Concepedia

TLDR

Ranking and aggregation queries are widely used, but most existing techniques assume deterministic data; uncertain data introduces new challenges and a probability dimension that conventional methods cannot handle. The article introduces probabilistic formulations for top‑k and ranking‑aggregate queries in probabilistic databases. The authors develop a generic processing framework that merges traditional top‑k semantics with possible‑world semantics, using a state‑space model and efficient search algorithms to reduce tuple accesses and materialized search space. Experiments demonstrate orders‑of‑magnitude efficiency gains over naïve methods across various data distributions.

Abstract

Ranking and aggregation queries are widely used in data exploration, data analysis, and decision-making scenarios. While most of the currently proposed ranking and aggregation techniques focus on deterministic data, several emerging applications involve data that is unclean or uncertain. Ranking and aggregating uncertain (probabilistic) data raises new challenges in query semantics and processing, making conventional methods inapplicable.
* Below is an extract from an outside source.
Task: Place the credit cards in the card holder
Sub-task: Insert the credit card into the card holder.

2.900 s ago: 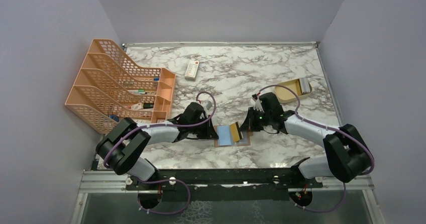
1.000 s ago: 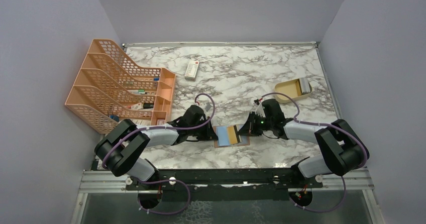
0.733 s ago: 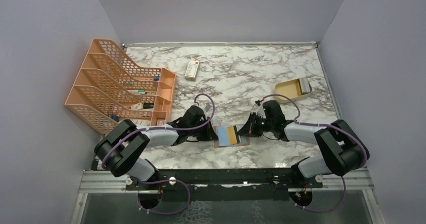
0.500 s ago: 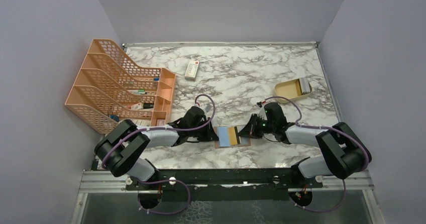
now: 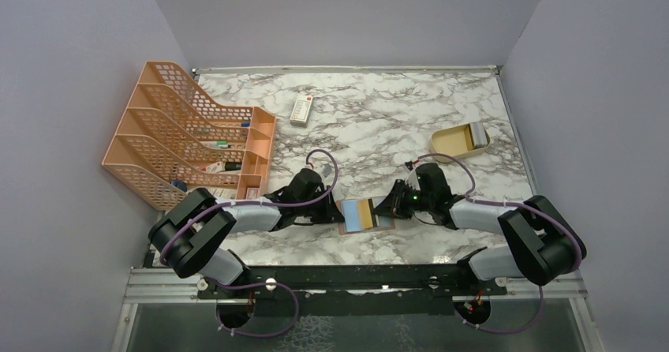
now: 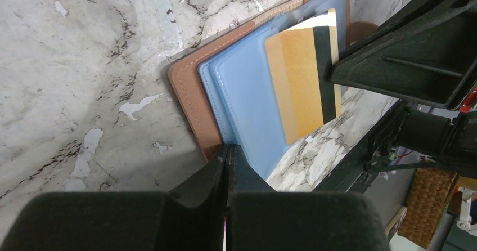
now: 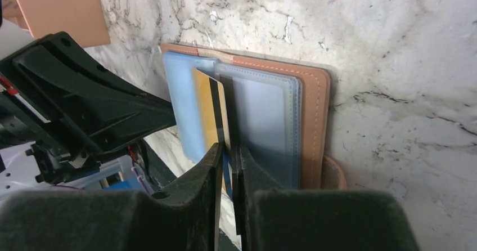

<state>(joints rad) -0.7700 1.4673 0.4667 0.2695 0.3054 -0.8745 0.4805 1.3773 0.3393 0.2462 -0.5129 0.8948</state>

Furthermore, uncertainty imposes probability as a new ranking dimension that does not exist in the traditional settings. In this article we introduce new probabilistic formulations for top- k and ranking-aggregate queries in probabilistic databases. Our formulations are based on marriage of traditional top- k semantics with possible worlds semantics. In the light of these formulations, we construct a generic processing framework supporting both query types, and leveraging existing query processing and indexing capabilities in current RDBMSs. The framework encapsulates a state space model and efficient search algorithms to compute query answers. Our proposed techniques minimize the number of accessed tuples and the size of materialized search space to compute query answers. Our experimental study shows the efficiency of our techniques under different data distributions with orders of magnitude improvement over naïve methods.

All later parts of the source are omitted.